Hey guys! Recently popped into my local exotic pets store and picked up a couple bags of this stuff for my new 15 gallon vert i'm about to build. Anyone ever use it before? Thoughts?


----------



## JL-Exotics (Nov 10, 2005)

This is a brand new product just released by Hagen - you are probably one of the first to try it out!


----------



## Detrick105 (Apr 16, 2006)

Looks like lava rocks to me.


----------



## SDRiding (Jul 31, 2012)

From what I've read it's supposed to behave a lot like Hydroton, but with a more natural look.


----------



## aurantiaca1 (Dec 13, 2010)

Picking up the hydroton and these rocks, they seemed a lot lighter than hydroton to me.


----------



## Buddysfrogs (Mar 29, 2012)

I've used them actually a week after they werw put on the market.

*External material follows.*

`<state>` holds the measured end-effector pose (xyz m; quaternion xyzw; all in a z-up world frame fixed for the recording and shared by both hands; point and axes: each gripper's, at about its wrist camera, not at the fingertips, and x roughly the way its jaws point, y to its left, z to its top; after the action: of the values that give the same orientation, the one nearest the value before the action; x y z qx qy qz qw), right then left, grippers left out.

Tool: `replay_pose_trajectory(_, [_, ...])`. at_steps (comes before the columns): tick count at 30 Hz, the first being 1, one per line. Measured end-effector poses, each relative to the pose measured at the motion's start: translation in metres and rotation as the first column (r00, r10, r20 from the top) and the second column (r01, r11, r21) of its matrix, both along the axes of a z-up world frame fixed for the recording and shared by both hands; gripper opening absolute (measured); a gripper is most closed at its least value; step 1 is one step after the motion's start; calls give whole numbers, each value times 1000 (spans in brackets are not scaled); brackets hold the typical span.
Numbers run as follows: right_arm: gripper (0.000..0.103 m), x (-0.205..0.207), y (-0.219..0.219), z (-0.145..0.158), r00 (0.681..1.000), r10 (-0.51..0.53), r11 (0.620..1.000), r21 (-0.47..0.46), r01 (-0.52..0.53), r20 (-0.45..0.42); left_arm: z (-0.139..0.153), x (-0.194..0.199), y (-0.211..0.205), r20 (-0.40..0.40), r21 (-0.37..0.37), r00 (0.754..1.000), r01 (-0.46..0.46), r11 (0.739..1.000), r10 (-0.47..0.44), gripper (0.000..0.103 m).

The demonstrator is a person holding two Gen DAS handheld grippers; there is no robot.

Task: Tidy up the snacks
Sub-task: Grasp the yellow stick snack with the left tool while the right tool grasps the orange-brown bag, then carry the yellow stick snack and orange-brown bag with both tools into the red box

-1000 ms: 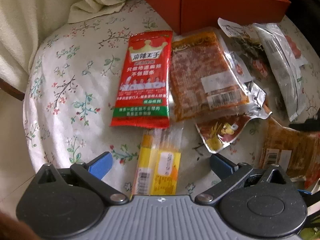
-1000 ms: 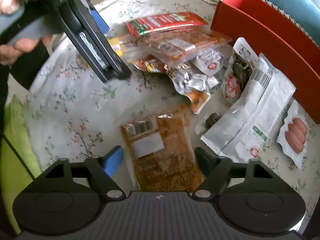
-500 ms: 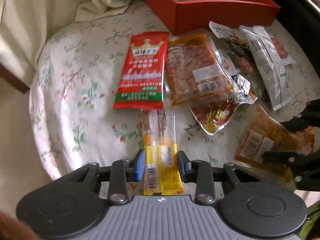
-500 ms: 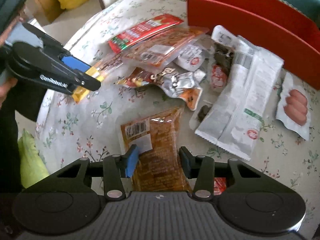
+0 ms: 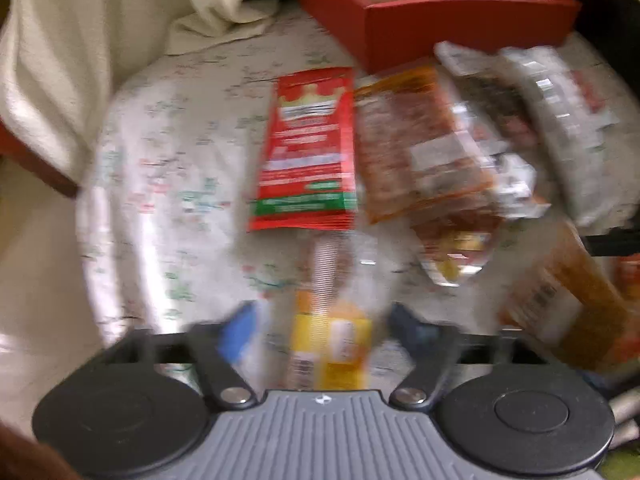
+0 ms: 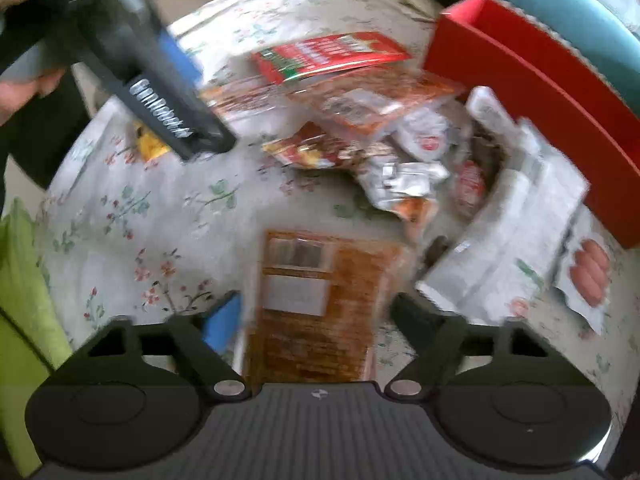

I prefer ZooMeds Hydroballs. I just like the look better and you get more from each bag. Just my 2 cents.
Buddy


----------



## oddlot (Jun 28, 2010)

I'm with Buddy,I like Hydroton,except I buy it from hydroponic suppliers on ebay for ALOT cheaper than the zoomed brand.You can get a 50lb bag from around $50-$80 shipped to your door,and that's buy it now so you don't have to bid on them.


----------



## tylototriton (Oct 10, 2008)

I think those are just an expensive version of grow stones. I got a massive bag of growstones (same volume as a 50lb bag of Turface) for less than $40 shipped. I love them. They're much lighter than Hydroton. 

Alex


----------



## Raptor22 (Nov 23, 2012)

I'm 95% sure this is the same as the "featherlite" that is replacing brand-name hydroton in most hydroponics grow shops.

It is an "improved" version of hydroton made from expanded glass. It's main selling points are that it looks like lava rocks and is much lighter than clay balls.


----------